Alors que la série Netflix américaine Les Chroniques des Bridgerton est acclamée par la critique dans de nombreux pays, elle fait aussi grincer des dents. Son utilisation accessoire de personnages homosexuel(le)s est contreproductive. Afin d’appâter l’auditoire queer, accroître le nombre de visionnements et rentrer dans le moule de la « série qui prône la diversité », la série échoue l’objectif de la représentation. On appelle ça le queer-baiting (l’appât à queer). D’un point de vue moral, ce n’est pas glorieux, cette pratique peut aussi être néfaste pour les minorités sexuelles.
Le queer-baiting c’est cette facilité de représenter une minorité sexuelle en la gardant dans le second plan pour attirer l’audience queer tout en évitant « d’exclure » le public principal qui est souvent hétérosexuel et cisgenre. Dans le cas des Chroniques des Bridgerton — cette série à l’époque de la Régence anglaise où huit frères et sœurs d’une riche famille tentent de trouver l’amour —, le problème se pose quand le personnage de Benedict, l’un des frères Bridgerton, rencontre un artiste peintre. Tout de suite, on sent qu’il y a des regards qui pourraient nous faire penser que les deux hommes se plaisent. Il y a une alchimie qui reste en suspens et à laquelle on s’attache jusqu’à ce que l’on découvre que le peintre est gai, mais que Benedict est hétérosexuel. Alors on peut comprendre une certaine déception de la part de communauté queer qui aurait pu espérer être représentée à travers cette potentielle histoire d’amour entre les deux hommes. On se demande donc si le queer-baiting est un signe de progrès ou plutôt une exploitation des personnes queers.

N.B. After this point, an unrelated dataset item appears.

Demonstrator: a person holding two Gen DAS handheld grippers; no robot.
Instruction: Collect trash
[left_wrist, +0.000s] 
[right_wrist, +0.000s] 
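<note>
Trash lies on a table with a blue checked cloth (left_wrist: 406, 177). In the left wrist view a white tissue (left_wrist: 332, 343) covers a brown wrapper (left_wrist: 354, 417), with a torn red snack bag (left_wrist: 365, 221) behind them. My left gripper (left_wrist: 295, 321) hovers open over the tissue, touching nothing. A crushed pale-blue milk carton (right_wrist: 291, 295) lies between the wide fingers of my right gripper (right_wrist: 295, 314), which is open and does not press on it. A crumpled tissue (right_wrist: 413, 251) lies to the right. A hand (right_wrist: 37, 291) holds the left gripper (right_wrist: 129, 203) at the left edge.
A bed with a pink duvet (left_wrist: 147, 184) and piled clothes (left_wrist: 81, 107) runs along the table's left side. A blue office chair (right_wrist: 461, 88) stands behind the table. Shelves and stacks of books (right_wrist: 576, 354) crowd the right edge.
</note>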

Le danger qui recèle dans cette utilisation facile des personnages queers à des fins commerciales, est la mauvaise représentation de personnages issu(e)s des minorités sexuelles. En continuant le queer-baiting, le corps artistique perpétue l’imaginaire comme quoi les personnages queers n’ont pas le droit d’avoir le premier rôle avec une vie dite « normale » et heureuse sans se fondre dans la masse des personnages principaux hétérosexuel(le)s et cisgenres qui se retrouvent souvent au premier plan.
L’autre danger est l’espoir de se voir représenté(e) de la part de la communauté queer pour finalement se sentir invalidé(e) au moment où le couple que l’on espérait homosexuel est finalement hétérosexuel. C’est donc ici que se cachent les techniques de marketing employées qui surfent sur la vague de la diversité pour attirer ce public qui finit déçu et désenchanté. Ces stratégies commerciales néfastes finissent par instrumentaliser des orientations de genre et des orientations sexuelles sans pour autant les représenter d’une juste manière.

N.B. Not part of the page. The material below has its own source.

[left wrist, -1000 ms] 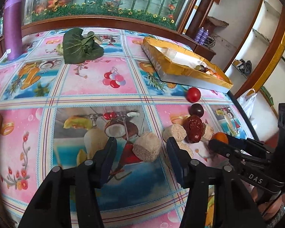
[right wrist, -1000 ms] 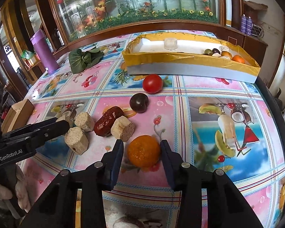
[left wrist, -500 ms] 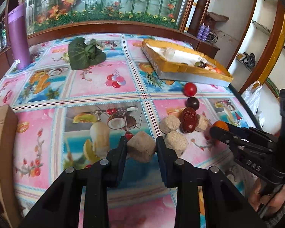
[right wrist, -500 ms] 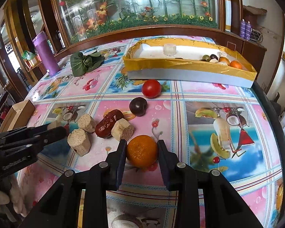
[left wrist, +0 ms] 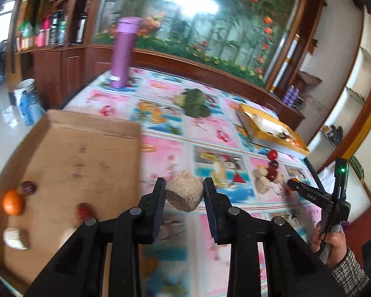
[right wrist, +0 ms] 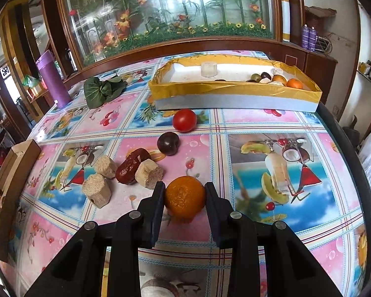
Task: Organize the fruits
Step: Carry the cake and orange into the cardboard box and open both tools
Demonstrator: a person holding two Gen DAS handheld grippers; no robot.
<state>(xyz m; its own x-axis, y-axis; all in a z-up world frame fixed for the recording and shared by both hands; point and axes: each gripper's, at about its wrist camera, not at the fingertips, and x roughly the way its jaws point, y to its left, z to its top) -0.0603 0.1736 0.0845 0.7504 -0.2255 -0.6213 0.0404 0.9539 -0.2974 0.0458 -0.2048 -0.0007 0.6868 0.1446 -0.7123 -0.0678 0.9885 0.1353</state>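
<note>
My left gripper (left wrist: 184,195) clamps the tan block (left wrist: 184,194) beside the cardboard tray (left wrist: 86,148); my right gripper (right wrist: 185,196) clamps the orange (right wrist: 185,196).

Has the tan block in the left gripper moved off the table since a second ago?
Yes. The tan block, clamped in the left gripper, has left the spot beside the other blocks and now hangs lifted, next to the cardboard box.
</note>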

Néanmoins, la représentation des personnages queer est nécessaire et il est crucial qu’elle soit positive. Pendant plusieurs années, les personnages homosexuel(le)s dans les films et séries télévisées avaient une histoire de vie compliquée, torturée, voire tragique. On peut prendre l’exemple du film Souvenirs de Brokeback Mountain, l’histoire de deux hommes dans le milieu rural des États-Unis qui tombent amoureux dans les années 1960. Au Québec, dans la série télévisée de 2005, Les Invincibles, le personnage de Steve est bisexuel pourtant on le voit seulement fréquenter des femmes. Les scénaristes ne montrent donc pas vraiment l’étendue de sa sexualité et annihilent une partie tout aussi importante de son identité. C’est encore une fois une technique de scénarisation utilisée pour ne pas déranger ou même choquer le public hétérosexuel qui est souvent majoritaire.
Cependant, le Québec a quand même de belles représentations de personnages queers. Le réalisateur émérite Xavier Dolan a apporté un vent de fraîcheur dans la représentation des personnages homosexuels à l’écran. Dans le film J’ai tué ma mère sorti en 2009, on apporte une image positive du couple gai sans pour autant qu’il soit au cœur de l’histoire principale. C’est aussi un point important dans l’enjeu de la représentation positive que l’homosexualité d’un personnage ne soit pas tout ce qui le ou la représente, car dans la réalité les personnes ne sont pas qu’une seule chose, mais un tout de plusieurs.